Autonomous UAV Target Tracking via Adaptive Sensor Orientation
Find Innovative SolutionsGenerate Solutions
Solution Overview
Problem
Human operators must closely monitor imagery from UAVs to maintain a moving target within the sensor's field of view, which is inefficient and prone to errors in tracking, especially when target motion patterns are complex.
Innovation Solution
A system and method that use information about target location, UAV platform type, sensor payload capabilities, and target-to-UAV speed ratios to select sub-algorithms for generating desired platform positions and sensor orientation commands, enabling autonomous tracking by selecting from a suite of sub-algorithms for maintaining the target within the sensor's field of view.
Engineering Contradictions & Design Principles
Engineering Contradiction Analysis
1Reliability
If human operators monitor imagery to maintain target in view, then target tracking reliability is improved, but operator workload increases and efficiency decreases
Solution Approach 1:
The system enables autonomous target tracking where the UAV automatically adjusts its position and orientation to maintain the target within the sensor field of view. The autonomous tracker receives target location data and autonomously computes platform positions and sensor orientations, eliminating the need for continuous human operator intervention while maintaining reliable tracking.
2Reliability
If human operators monitor imagery to maintain target in view, then target tracking reliability is improved, but time consumption increases
Solution Approach 1:
The autonomous tracking system continuously monitors target location and automatically adjusts platform position and sensor orientation without requiring operator attention. This self-service capability maintains reliable tracking while eliminating the time operators would spend manually monitoring and adjusting the view.
Solution Approach 2:
The system implements a feedback loop where the autonomous tracker continuously receives updated target location data, compares it with the current sensor field of view, and automatically computes corrective platform positions and sensor orientations to maintain the target in view, enabling rapid response to target motion.
3Ease of operation
If autonomous tracking is implemented, then operator workload is reduced, but system complexity increases
Solution Approach 1:
The autonomous tracker serves as a self-service module that automatically performs target tracking computations and generates control commands. It receives input data (target location, platform state, sensor capabilities) and autonomously determines platform positions and sensor orientations, reducing operator workload while managing system complexity through modular design.
Solution Approach 2:
The tracking system is segmented into distinct functional modules: the autonomous tracker that computes desired platform positions and sensor orientations, the platform that executes position changes, and the sensor that adjusts orientation.
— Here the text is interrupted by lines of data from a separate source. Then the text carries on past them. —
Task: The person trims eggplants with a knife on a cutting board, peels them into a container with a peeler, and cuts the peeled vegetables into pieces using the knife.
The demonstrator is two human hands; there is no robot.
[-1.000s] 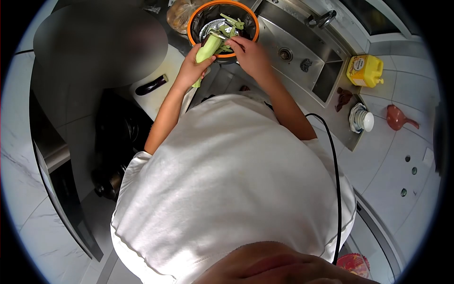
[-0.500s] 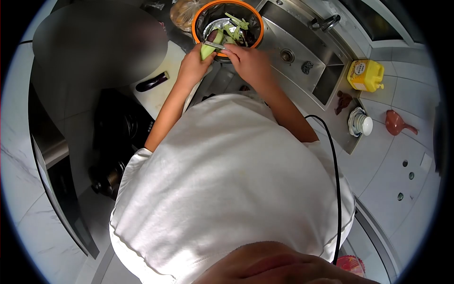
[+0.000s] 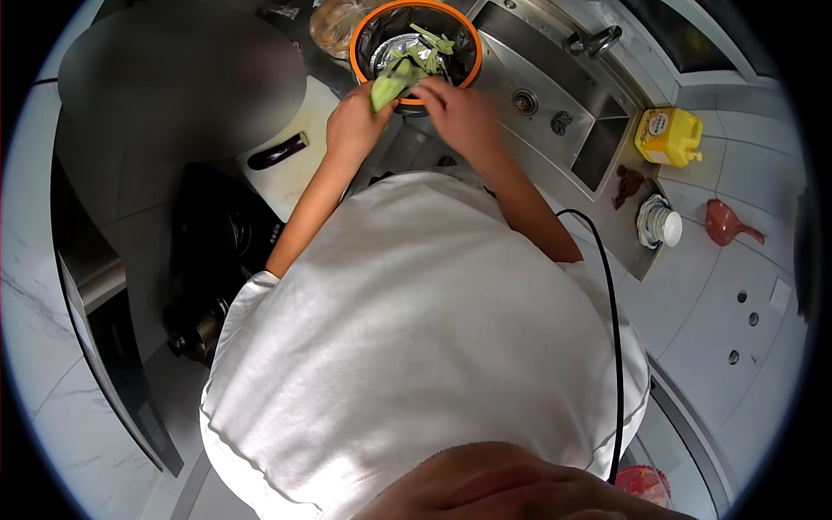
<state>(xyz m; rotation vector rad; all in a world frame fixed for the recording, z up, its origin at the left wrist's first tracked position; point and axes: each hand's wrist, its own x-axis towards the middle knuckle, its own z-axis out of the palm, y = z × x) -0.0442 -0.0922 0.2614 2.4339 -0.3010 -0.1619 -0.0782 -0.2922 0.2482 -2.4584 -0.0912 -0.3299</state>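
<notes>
My left hand (image 3: 351, 126) is closed around a mostly peeled eggplant (image 3: 388, 87), its pale green flesh facing up, held over the near rim of a bin. My right hand (image 3: 464, 117) is at the eggplant's right side, fingers curled and smeared by motion. It grips a peeler, whose metal part is now mostly hidden by blur and fingers. Beneath the hands stands the orange-rimmed bin (image 3: 477, 54), lined with a dark bag, with green peelings (image 3: 426, 57) and a foil dish inside.
A dark purple eggplant piece (image 3: 277, 152) lies on a white cutting board (image 3: 305, 160) to the left. Right of the bin is a steel sink (image 3: 498, 52) with a faucet (image 3: 598, 40). A yellow jug (image 3: 669, 137) and stacked white dishes (image 3: 663, 225) stand farther right.
My right hand has shifted slightly and blurred; the peeler's metal strip, plain across the eggplant before, is no longer distinct. The eggplant has turned, showing more green and less purple.
</notes>
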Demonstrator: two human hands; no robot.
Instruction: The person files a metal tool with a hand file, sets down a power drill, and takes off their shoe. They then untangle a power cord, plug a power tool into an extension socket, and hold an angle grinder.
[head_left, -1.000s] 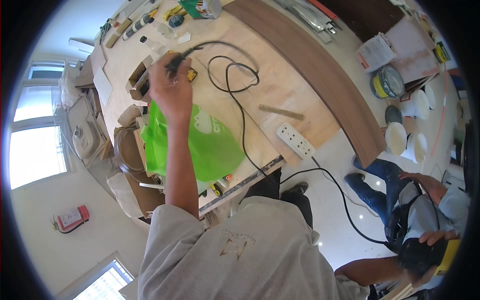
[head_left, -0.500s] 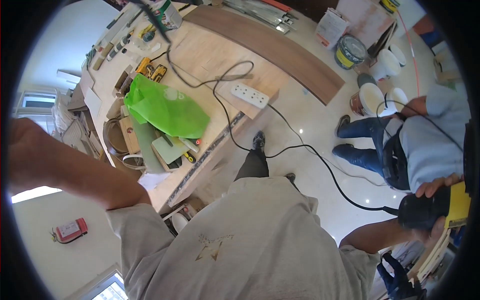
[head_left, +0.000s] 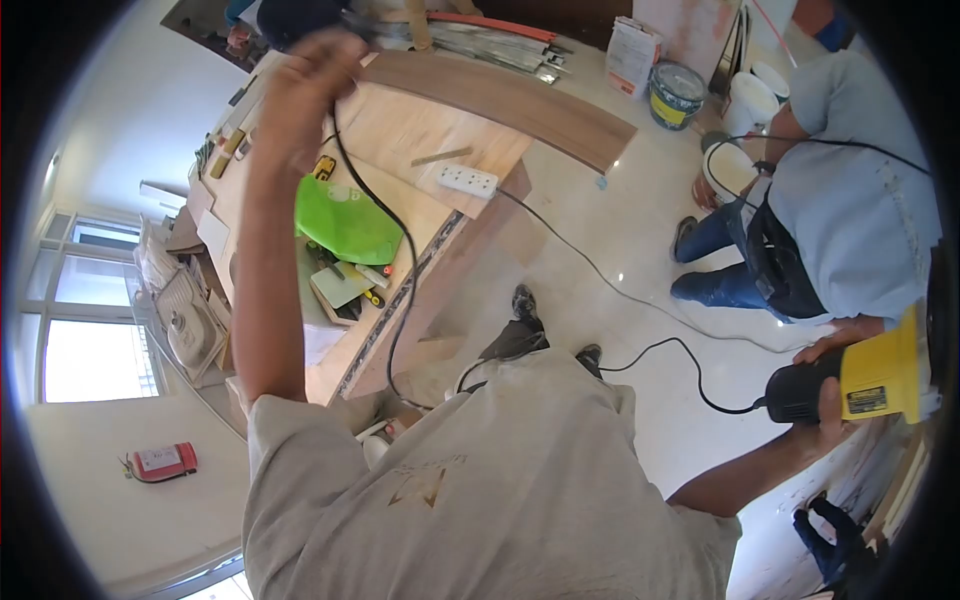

This segmentation manages complexity by dividing the autonomous tracking function into manageable, specialized components.
4Adaptability or versatility
If adaptive sub-algorithm selection is used, then tracking adaptability is improved, but computational complexity increases
Solution Approach 1:
The autonomous tracker dynamically selects from multiple sub-algorithms based on the specific tracking scenario and target motion patterns. This dynamic adaptation allows the system to optimize its tracking approach for different situations (e.g., maneuvering targets vs. stationary targets) while managing computational complexity through conditional logic rather than a single complex algorithm.
Data Source
AI summary
This invention provides a system and method for autonomously tracking a moving target from unmanned aerial vehicles (UAVs) with a variety of airframe and sensor payload capabilities so that the target remains within the vehicle's sensor field of view regardless of the specific target motion patterns. The invention uses information about target location, UAV platform type and states, sensor payload capability, and ratio of target-to-UAV speeds to select from a suite of sub-algorithms, each of which generates desired platform positions (in form of waypoints) and/or sensor orientation commands to keep the target in view.